All studies assessed exposure to brownfield land via governments’ environmental inventory databases. There was no, or limited information regarding the previous use of the brownfield land that could indicate potential contamination. The three small-area studies gathered information on brownfield land (e.g. location and site classification), which was used to represent the level of exposure for each unit of area [18,19,22]. Two studies measured the distance between a participant’s home address to the nearest brownfield land as a proxy for brownfield exposure [20,21]. The longitudinal study created buffers around individual’s residence and categorised brownfield exposure into three bands based on the number of brownfield sites within each buffer .
Methodological quality assessment
The quality score of the studies is summarised in Table 1 and the full assessment details are presented in S2 and S3 Tables. Overall, all studies had a clear research question and employed robust statistical methods. The exposure assessment method varied across studies, even for studies conducted in the same country. This may introduce detection bias in terms of the measurement or classification of exposure. The selected studies were of high quality with scores of 10–11 out of the maximum 12. The deducted scores were due to the use of self-reported health data [18,19], low representativeness of the exposed population [20–22], not controlling for age and sex [22,23], and/or small sample size . However, it should be noted that although the assessment scale has been adapted for observational studies, there is currently no agreed checklist for ecological studies.

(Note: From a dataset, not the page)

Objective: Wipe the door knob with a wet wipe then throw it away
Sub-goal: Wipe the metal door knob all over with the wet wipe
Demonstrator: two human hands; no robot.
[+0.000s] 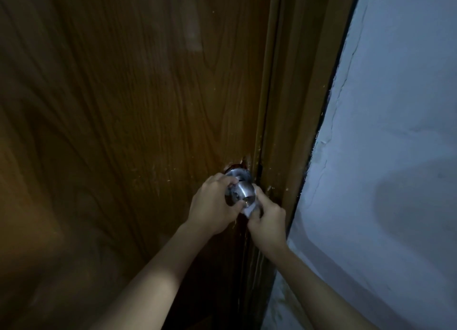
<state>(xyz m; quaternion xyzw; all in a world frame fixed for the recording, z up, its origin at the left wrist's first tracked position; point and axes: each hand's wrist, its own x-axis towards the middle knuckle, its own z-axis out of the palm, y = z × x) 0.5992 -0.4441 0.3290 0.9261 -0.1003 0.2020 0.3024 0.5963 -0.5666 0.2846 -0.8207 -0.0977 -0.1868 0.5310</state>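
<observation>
A round silver door knob (243, 192) sticks out of a brown wooden door (138, 102), close to the door's right edge. My left hand (212, 206) grips the knob from the left, fingers curled over its top and thumb under it. My right hand (268, 218) holds a small white wet wipe (250, 210) pressed against the knob's lower right side. Most of the wipe is hidden inside my fingers.
The brown door frame (294, 122) runs right beside the knob. A pale, cracked wall (385, 137) fills the right side of the view. The scene is dim.
</observation>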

Therefore, the quality scores for some studies may be overestimated.
Summary of findings
We synthesised findings separately based on whether the study used an area-level or an individual-level exposure assessment. Within each of these types of exposure, studies were further stratified by health relevant outcomes: self-reported general health, mortality, birth defects and biomarkers. Most outcomes were only included in a single study.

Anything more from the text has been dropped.